What you need to do> Output each entry exactly as written.

Data entries:
===============

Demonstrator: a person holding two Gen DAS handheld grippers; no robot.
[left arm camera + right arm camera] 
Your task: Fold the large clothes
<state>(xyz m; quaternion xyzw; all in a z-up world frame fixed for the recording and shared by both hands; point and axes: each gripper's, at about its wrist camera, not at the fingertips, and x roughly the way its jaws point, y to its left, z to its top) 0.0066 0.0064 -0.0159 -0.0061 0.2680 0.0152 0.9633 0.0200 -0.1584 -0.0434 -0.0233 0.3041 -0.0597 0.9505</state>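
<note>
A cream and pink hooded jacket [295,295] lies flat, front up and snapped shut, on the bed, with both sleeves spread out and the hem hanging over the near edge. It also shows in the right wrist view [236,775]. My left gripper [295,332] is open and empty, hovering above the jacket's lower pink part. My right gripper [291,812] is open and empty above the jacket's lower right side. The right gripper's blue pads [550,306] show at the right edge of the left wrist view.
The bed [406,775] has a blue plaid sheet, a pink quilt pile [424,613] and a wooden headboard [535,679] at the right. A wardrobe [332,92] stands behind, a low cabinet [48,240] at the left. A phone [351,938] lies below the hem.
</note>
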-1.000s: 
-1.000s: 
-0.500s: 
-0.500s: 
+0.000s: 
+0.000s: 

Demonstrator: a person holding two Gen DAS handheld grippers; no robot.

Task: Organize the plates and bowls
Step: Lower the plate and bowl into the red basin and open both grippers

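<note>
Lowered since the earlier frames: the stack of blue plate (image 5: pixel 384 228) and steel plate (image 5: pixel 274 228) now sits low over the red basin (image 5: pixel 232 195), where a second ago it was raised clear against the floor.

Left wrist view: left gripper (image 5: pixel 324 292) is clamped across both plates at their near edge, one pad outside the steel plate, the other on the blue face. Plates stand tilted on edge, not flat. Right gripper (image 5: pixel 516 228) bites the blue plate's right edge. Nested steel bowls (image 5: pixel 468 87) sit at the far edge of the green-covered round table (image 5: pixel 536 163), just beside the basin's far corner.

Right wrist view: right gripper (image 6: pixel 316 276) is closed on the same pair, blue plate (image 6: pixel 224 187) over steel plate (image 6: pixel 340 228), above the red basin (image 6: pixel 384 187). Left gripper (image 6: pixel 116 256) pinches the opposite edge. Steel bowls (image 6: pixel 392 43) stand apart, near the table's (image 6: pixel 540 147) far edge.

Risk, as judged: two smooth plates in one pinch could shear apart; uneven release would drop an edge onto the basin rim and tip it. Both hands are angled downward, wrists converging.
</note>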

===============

Expected output>
Demonstrator: a person holding two Gen DAS handheld grippers; no robot.
[left arm camera + right arm camera] 
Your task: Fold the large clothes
<state>(xyz m; quaternion xyzw; all in a z-up world frame fixed for the recording and shared by both hands; point and axes: each gripper's, at about its wrist camera, not at the fingertips, and x roughly the way its jaws point, y to its left, z to its top) 0.0066 0.0064 -0.0159 -0.0061 0.2680 0.0152 0.9633 0.0200 -0.1584 -0.0434 -0.0233 0.3041 -0.0597 0.9505</state>
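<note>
A cream and pink hooded jacket [295,295] lies flat, front up and snapped shut, on the bed, with both sleeves spread out and the hem hanging over the near edge. It also shows in the right wrist view [236,775]. My left gripper [295,332] is open and empty, hovering above the jacket's lower pink part. My right gripper [291,812] is open and empty above the jacket's lower right side. The right gripper's blue pads [550,306] show at the right edge of the left wrist view.
The bed [406,775] has a blue plaid sheet, a pink quilt pile [424,613] and a wooden headboard [535,679] at the right. A wardrobe [332,92] stands behind, a low cabinet [48,240] at the left. A phone [351,938] lies below the hem.
</note>
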-1.000s: 
-1.000s: 
-0.500s: 
-0.500s: 
+0.000s: 
+0.000s: 

Demonstrator: a person holding two Gen DAS handheld grippers; no robot.

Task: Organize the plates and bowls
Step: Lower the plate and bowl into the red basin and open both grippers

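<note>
Lowered since the earlier frames: the stack of blue plate (image 5: pixel 384 228) and steel plate (image 5: pixel 274 228) now sits low over the red basin (image 5: pixel 232 195), where a second ago it was raised clear against the floor.

Left wrist view: left gripper (image 5: pixel 324 292) is clamped across both plates at their near edge, one pad outside the steel plate, the other on the blue face. Plates stand tilted on edge, not flat. Right gripper (image 5: pixel 516 228) bites the blue plate's right edge. Nested steel bowls (image 5: pixel 468 87) sit at the far edge of the green-covered round table (image 5: pixel 536 163), just beside the basin's far corner.

Right wrist view: right gripper (image 6: pixel 316 276) is closed on the same pair, blue plate (image 6: pixel 224 187) over steel plate (image 6: pixel 340 228), above the red basin (image 6: pixel 384 187). Left gripper (image 6: pixel 116 256) pinches the opposite edge. Steel bowls (image 6: pixel 392 43) stand apart, near the table's (image 6: pixel 540 147) far edge.

Risk, as judged: two smooth plates in one pinch could shear apart; uneven release would drop an edge onto the basin rim and tip it. Both hands are angled downward, wrists converging.
</note>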

The answer is finished.